RUMOR(S)CENA – LAMPEDUSA – Elena Bellei ci regala un romanzo nato da interviste a Lampedusa. È un tema urgente e tragicamente attuale quello con cui si misura l’autrice nel suo ultimo libro: il tema delle migrazioni, trattato con cura e sincera dedizione, frutto di un viaggio a Lampedusa e a Parigi, dove la scrittrice ha raccolto testimonianze diventate poi materia per il romanzo. Non dargli un nome (pubblicato da Incontri), ci racconta una storia coinvolgente a cui si aderisce con urgenza, benevolenza e anche speranza. Narra la storia di Jumelle e di suo fratello Thiam che partono da un villaggio del Centro Africa alla volta dell’Europa.

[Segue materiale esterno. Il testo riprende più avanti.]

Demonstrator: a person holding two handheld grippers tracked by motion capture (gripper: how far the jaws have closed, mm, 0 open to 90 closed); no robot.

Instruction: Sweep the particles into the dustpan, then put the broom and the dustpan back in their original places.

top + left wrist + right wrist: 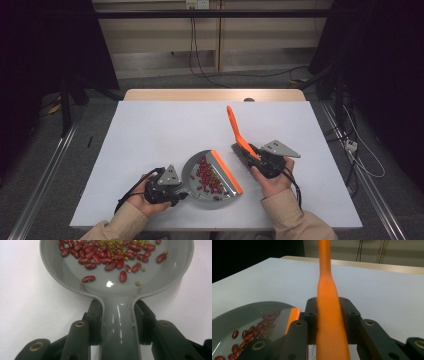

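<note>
The white worktop [150, 130] carries everything, with the work going on at its near middle. Largest of the things on it is the grey dustpan [200, 192], lying flat near the front edge. Its long axis runs diagonally in the high view: the handle points toward the near left and the orange lip [226, 171] faces the far right. In its bowl lies a heap of red kidney beans [206, 175] mixed with small greenish beans [113, 250], gathered toward the lip end.

Just right of the dustpan is the orange brush handle [235, 129], a slim tapering stick. It stands tilted, its free end pointing away from the person and slightly left, well above the worktop. Its head is hidden behind the gripper, so the bristles cannot be made out.

The left gripper [117, 322] is closed on the dustpan's handle, its two black pads pressing on either side of the grey neck where it joins the bowl. The right gripper [329, 315] is clamped on the thick lower part of the brush handle, pads tight against both sides of it.

The left hand [145, 197] sits low near the front edge, forearm coming in from the bottom left, gripper pointing right along the worktop. The right hand [272, 177] comes in from the bottom right, gripper aimed forward and to the left.
</note>
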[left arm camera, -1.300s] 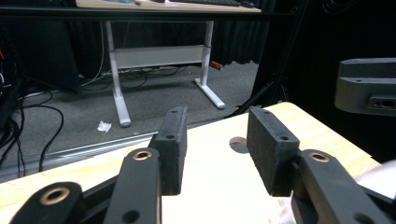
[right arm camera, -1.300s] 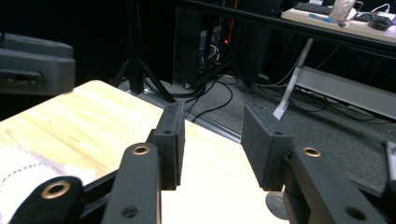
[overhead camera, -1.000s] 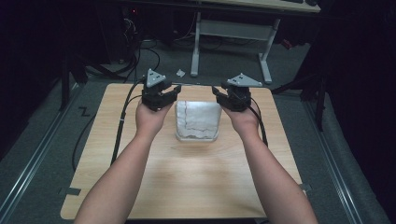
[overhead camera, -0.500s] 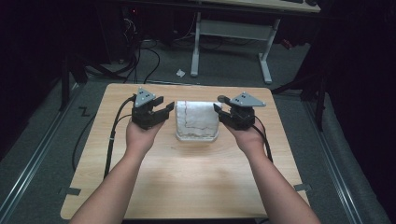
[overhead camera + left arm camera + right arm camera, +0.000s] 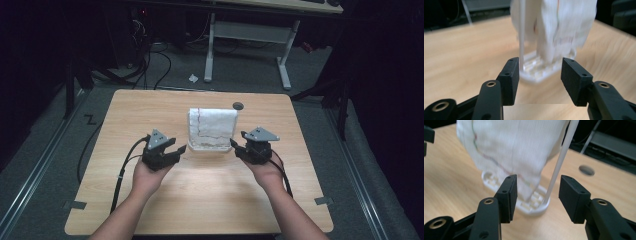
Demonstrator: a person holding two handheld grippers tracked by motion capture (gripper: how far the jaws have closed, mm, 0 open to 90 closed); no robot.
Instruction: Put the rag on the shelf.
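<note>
While the white cloth (image 5: pixel 212 124) hangs on its rack (image 5: pixel 210 146) mid-table (image 5: pixel 150 105), left gripper (image 5: pixel 176 150) and right gripper (image 5: pixel 238 146) flank it, fingers spread and empty, so any handling seemingly remains ahead.

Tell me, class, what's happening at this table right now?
A person sits at a wooden table holding a two-jaw gripper in each hand. The left gripper and the right gripper flank a small white rack with a white cloth draped over it. Both sets of jaws are open and hold nothing, pointing at the base of the rack from either side.
</note>
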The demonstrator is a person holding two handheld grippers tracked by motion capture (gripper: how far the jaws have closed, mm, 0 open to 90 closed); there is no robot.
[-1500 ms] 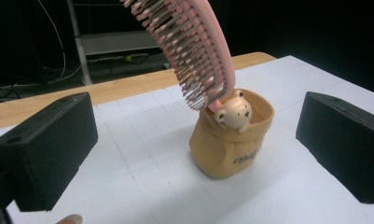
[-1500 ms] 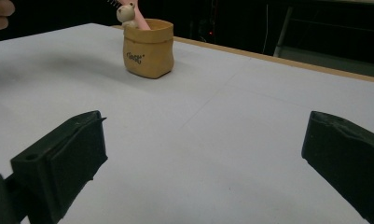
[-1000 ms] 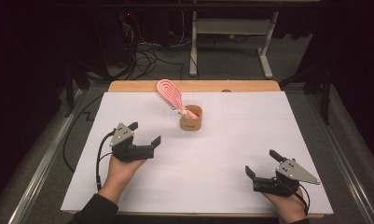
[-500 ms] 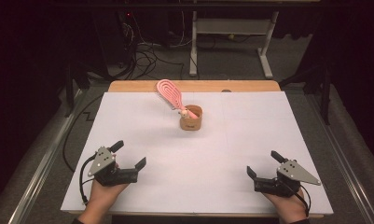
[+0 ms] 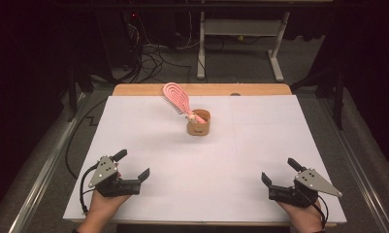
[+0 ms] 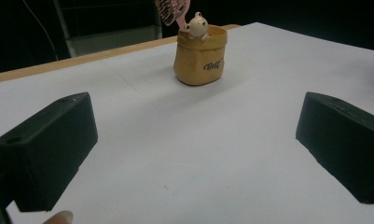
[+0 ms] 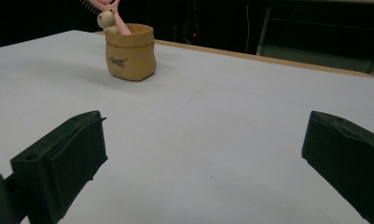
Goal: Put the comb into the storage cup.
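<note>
From the high view, the small tan sack-shaped holder (image 5: 198, 123) stands toward the far side of the white-covered table (image 5: 134, 126), and the pink plastic hairbrush with its looped head (image 5: 176, 97) leans out of it, handle down inside. That looks to me like the job done: the brush is stowed and nothing else lies waiting. The left tool (image 5: 132, 167) sits well short of the holder on the near left, jaws spread and empty; the right tool (image 5: 277, 171) rests well short of it on the near right, likewise spread and empty.

In the left gripper view, the holder (image 6: 199, 56) stands ahead, apart from both black jaws. A little cream bear figure (image 6: 197, 25) perches at its rim, and dark script on its front reads something like "Gold", too small to be sure.

In the right gripper view, the holder (image 7: 130, 51) stands far left ahead, its writing unreadable.
</note>
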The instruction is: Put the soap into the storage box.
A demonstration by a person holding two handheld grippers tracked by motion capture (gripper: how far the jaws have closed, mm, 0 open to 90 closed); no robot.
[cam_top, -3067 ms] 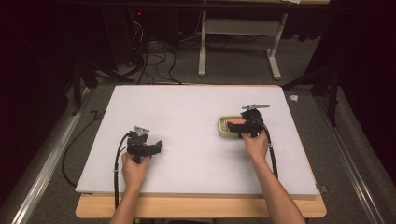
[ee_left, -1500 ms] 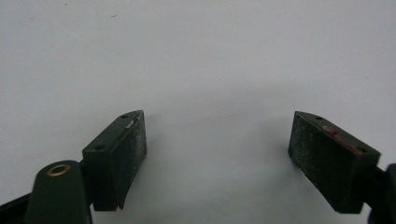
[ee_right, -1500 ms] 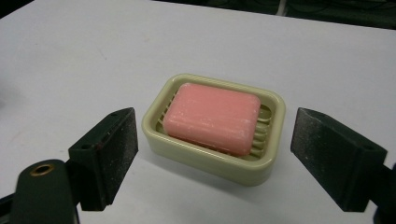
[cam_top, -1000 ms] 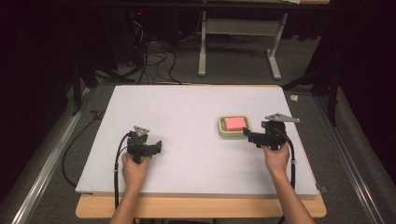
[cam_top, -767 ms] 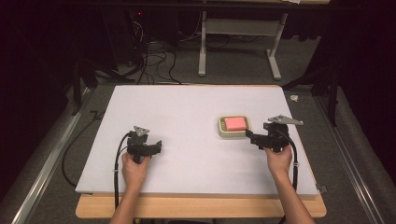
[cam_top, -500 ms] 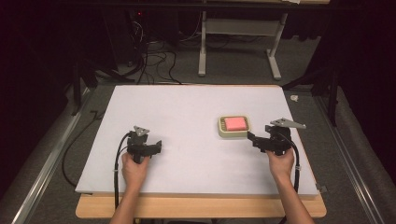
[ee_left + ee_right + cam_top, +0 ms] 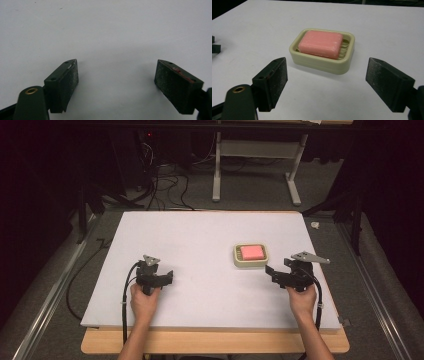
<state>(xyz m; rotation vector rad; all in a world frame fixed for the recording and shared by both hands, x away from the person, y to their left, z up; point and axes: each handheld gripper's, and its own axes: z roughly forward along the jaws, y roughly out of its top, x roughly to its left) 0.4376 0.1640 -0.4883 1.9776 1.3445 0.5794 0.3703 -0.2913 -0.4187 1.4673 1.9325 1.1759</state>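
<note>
In the high view, two forearms come up from the bottom edge. The left gripper [image 7: 159,279] sits in the lower left of the frame on the white table top [image 7: 200,240], and the right gripper [image 7: 279,274] in the lower right, its jaws turned toward the middle of the frame. Both stand with their jaws spread wide and nothing between them; in the left gripper view the left gripper [image 7: 116,82] has only bare white surface between its two black pads.

Just above and left of the right gripper in the high view lies a cream soap dish [image 7: 250,255], apart from the jaws. In the right gripper view the right gripper [image 7: 327,86] frames the soap dish [image 7: 322,62] at centre, a little beyond the pads. A pink bar of soap [image 7: 321,44] lies flat in it on the ribbed floor.

Farther up the high view, past the table's far edge, cables [image 7: 165,180] trail on grey carpet beside a metal table frame [image 7: 255,165].
</note>
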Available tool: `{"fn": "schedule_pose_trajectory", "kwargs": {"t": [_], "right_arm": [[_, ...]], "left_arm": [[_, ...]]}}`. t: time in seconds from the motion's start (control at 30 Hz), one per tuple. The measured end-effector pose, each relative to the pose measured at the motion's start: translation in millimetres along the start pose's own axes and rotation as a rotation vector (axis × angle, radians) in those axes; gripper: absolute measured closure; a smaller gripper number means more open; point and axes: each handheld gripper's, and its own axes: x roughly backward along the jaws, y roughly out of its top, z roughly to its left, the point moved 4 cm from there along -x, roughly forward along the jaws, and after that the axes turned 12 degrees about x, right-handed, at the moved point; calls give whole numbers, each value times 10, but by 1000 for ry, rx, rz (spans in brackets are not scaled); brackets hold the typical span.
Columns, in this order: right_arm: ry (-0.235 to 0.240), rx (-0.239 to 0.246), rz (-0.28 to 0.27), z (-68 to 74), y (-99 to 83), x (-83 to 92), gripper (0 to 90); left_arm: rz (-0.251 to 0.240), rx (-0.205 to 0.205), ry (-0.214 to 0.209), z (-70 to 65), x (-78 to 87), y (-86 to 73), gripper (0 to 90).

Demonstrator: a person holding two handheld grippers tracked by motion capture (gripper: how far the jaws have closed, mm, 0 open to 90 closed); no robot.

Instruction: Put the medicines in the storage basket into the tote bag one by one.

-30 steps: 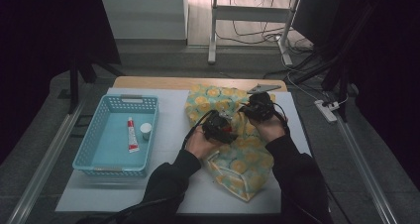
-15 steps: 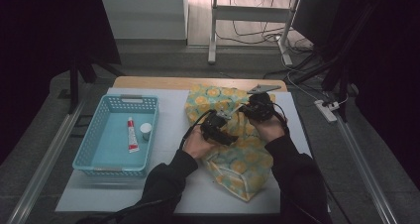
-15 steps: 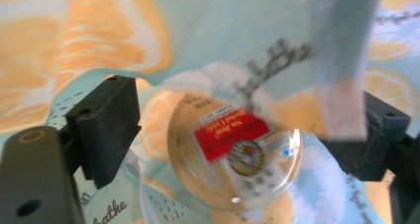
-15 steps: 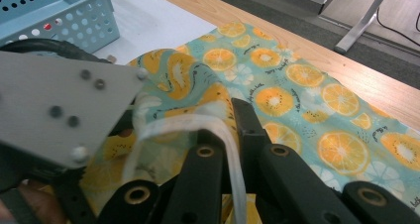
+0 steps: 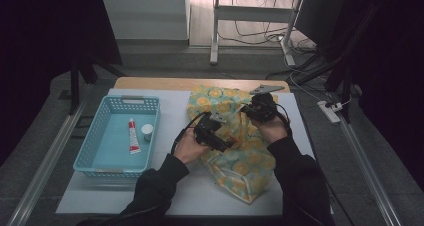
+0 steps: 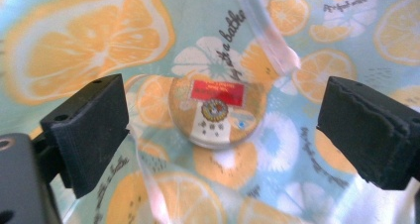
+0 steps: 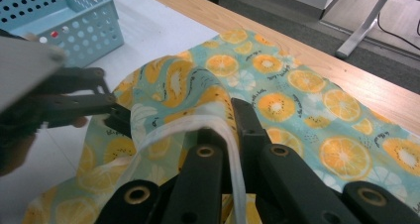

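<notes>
Your right gripper (image 7: pixel 225 135) is clamped on the rim of the bag (image 5: pixel 235 161), teal with orange slices, lying right of table centre. Your left gripper (image 6: pixel 223 130) has just been opening; its jaws stand wide around a round tin (image 6: pixel 216 110) inside, at 12 o'clock, untouched.

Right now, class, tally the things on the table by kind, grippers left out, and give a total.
Baskets, pale blue: 1
Tubes, white and red: 1
Small white cylinders: 1
Bags, orange-slice print: 1
Round jars inside the bag: 1
Total: 5
</notes>
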Motion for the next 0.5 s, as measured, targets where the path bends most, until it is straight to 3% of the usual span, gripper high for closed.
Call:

Attraversano il deserto, si perdono e si ritrovano lungo la rotta che dalle acque del Mediterraneo conduce al canale Saint Martin di Parigi. La voce narrante è quella di Lucia, ostetrica, che visita le donne che arrivano dal mare. Conosce le loro vite attraverso i corpi gravidi e ci ricorda che la pietà riservata agli umani ha un peso diverso per uomini e donne. Da Lampedusa – dice Lucia – passa una linea di saturazione, dove si spingono gli estremi fino a toccarsi. L’energia splendente della vita e i segni delle cicatrici. Lo stesso pezzo di terra tiene insieme l’eccitazione estiva, quando si fa l’amore sugli scogli, e la storia di Jumelle che portava il figlio di uno stupro.
Il racconto isola, nella massa anonima, uomini e donne con un nome e un volto. Sottratti all’indifferenza statistica e restituiti alla loro dignità di individui, lasciano intravedere la luce del riscatto. Un racconto, questo, che non ha solo un valore letterario, ma anche profondamente etico. L’autrice riesce a fare qualcosa davvero importante perché la “questione migranti” la si affronta di testa, idealmente e politicamente, con numeri, dati, inchieste, col cinismo di destra o con l’indignazione di sinistra (non si sa quanto profonda).
L’autrice, grazie ad un titolo che non è solo splendido ma è anche una dichiarazione poetica, li ha resi persone, destini, carne viva, esattamente come ha reso reale un luogo che è solo “da sbarco” e “da tragedia”, e che invece diventa metafora di una meraviglia “sporcata” dal dolore, trasformando anche chi ci vive e incontra un male senza fine, in persone col nome, quindi vere, che non puoi più far finta di non vedere. Facendo questo Elena Bellei hai dimostrato una verità nota ma sempre preziosa: che le cose acquistano nuovo senso quando diventano storie. Di questa storia è apprezzabile anche la struttura polifonica, che corre da un personaggio e l’altro, moltiplicando luoghi e lingue, aprendo più domande che risposte, come se si provasse ad afferrare una verità che continua a scivolare via, perché troppo insensata e disumana.
Si nota l’alternanza, normalmente difficile ma che l’autrice fa funzionare molto bene, fra bellezza e brutalità. E ancora l’alternanza nella descrizione, di aulica poesia e improvvisa tenerezza, fra ciò che ributta nel disumano e quello che accende speranza e futuro. Restano lontane le pagine di Non dargli un nome dalle connotazioni più retoriche, ponendo l’attenzione alla dimensione intima dei protagonisti, migranti e non, e riportando le loro esperienze in modo nitido ed essenziale. Il romanzo costruisce passo passo un rassicurante Happy end che sa di salvezza, per poi distruggerlo di colpo, per ricordarci che viviamo un tempo d’orrore.